● **EXERCISE OBJECTIVE**:
Would you print the listing that follows exactly, but without its pictures?

● **INFORMATION SHOWN**:

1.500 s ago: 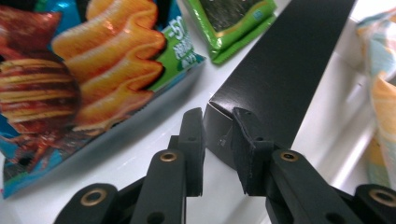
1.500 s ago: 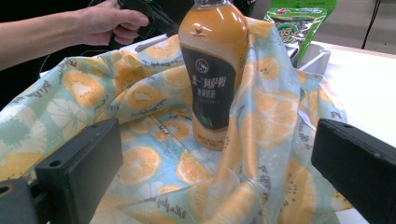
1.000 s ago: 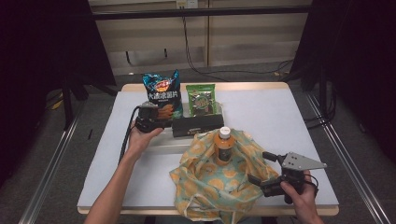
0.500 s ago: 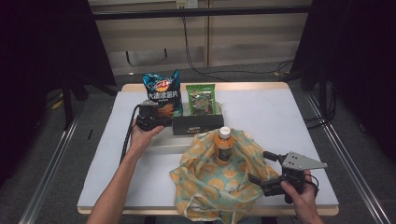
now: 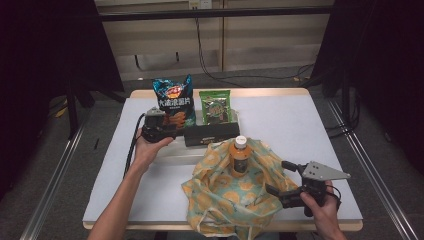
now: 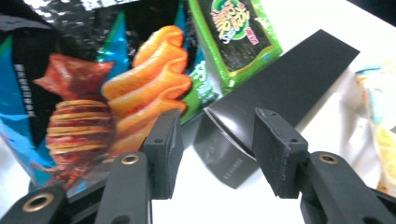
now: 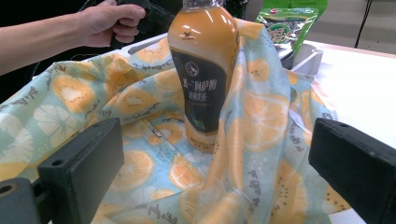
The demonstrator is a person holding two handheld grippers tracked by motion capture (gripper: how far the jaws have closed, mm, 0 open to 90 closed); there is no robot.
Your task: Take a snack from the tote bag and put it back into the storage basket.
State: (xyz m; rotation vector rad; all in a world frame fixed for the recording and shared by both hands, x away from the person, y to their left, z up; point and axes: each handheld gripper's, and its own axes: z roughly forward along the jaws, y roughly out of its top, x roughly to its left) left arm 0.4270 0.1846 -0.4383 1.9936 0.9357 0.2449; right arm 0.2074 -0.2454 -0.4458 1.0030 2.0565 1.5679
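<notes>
A blue chips bag (image 5: 173,102) and a green snack bag (image 5: 215,106) stand at the back of the table behind a black box (image 5: 210,134). My left gripper (image 5: 172,132) is at the chips bag's foot. Its jaws have just been opening and press on nothing. In the left gripper view, the left gripper (image 6: 217,140) has the chips bag (image 6: 84,112) beside one jaw and the black box's corner (image 6: 233,149) showing between the jaws. An orange drink bottle (image 5: 240,156) stands upright in a citrus-print cloth bag (image 5: 225,195). My right gripper (image 5: 277,176) is open at the bag's right edge, facing the bottle (image 7: 205,70).
A white cover (image 5: 310,130) lies over the table. A pale tray (image 7: 306,56) holds the black box and snacks. Metal rails (image 5: 50,190) run along both sides, and cables (image 5: 240,75) lie on the floor behind. The table's right half is bare.
</notes>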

● **RESPONSE TO THE EXERCISE**:
1.500 s ago: 
1.500 s ago: 
1.000 s ago: 
0.500 s ago: 
now: 
now: 
now: 
The demonstrator is a person holding two handheld grippers tracked by motion capture (gripper: how far the jaws have closed, mm, 0 open to 90 closed); there is no robot.
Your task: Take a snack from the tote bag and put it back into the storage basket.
State: (xyz m; rotation vector rad; all in a world frame fixed for the recording and shared by both hands, x away from the person, y to their left, z up; point and axes: each handheld gripper's, and its own axes: z roughly forward along the jaws, y roughly out of its top, x roughly to its left) left arm 0.4270 0.1846 -0.4383 1.9936 0.9357 0.2449; right arm 0.2074 -0.2454 -0.4458 1.0030 2.0565 1.5679
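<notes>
A blue chips bag (image 5: 173,102) and a green snack bag (image 5: 215,106) stand at the back of the table behind a black box (image 5: 210,134). My left gripper (image 5: 172,132) is at the chips bag's foot. Its jaws have just been opening and press on nothing. In the left gripper view, the left gripper (image 6: 217,140) has the chips bag (image 6: 84,112) beside one jaw and the black box's corner (image 6: 233,149) showing between the jaws. An orange drink bottle (image 5: 240,156) stands upright in a citrus-print cloth bag (image 5: 225,195). My right gripper (image 5: 277,176) is open at the bag's right edge, facing the bottle (image 7: 205,70).
A white cover (image 5: 310,130) lies over the table. A pale tray (image 7: 306,56) holds the black box and snacks. Metal rails (image 5: 50,190) run along both sides, and cables (image 5: 240,75) lie on the floor behind. The table's right half is bare.
</notes>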

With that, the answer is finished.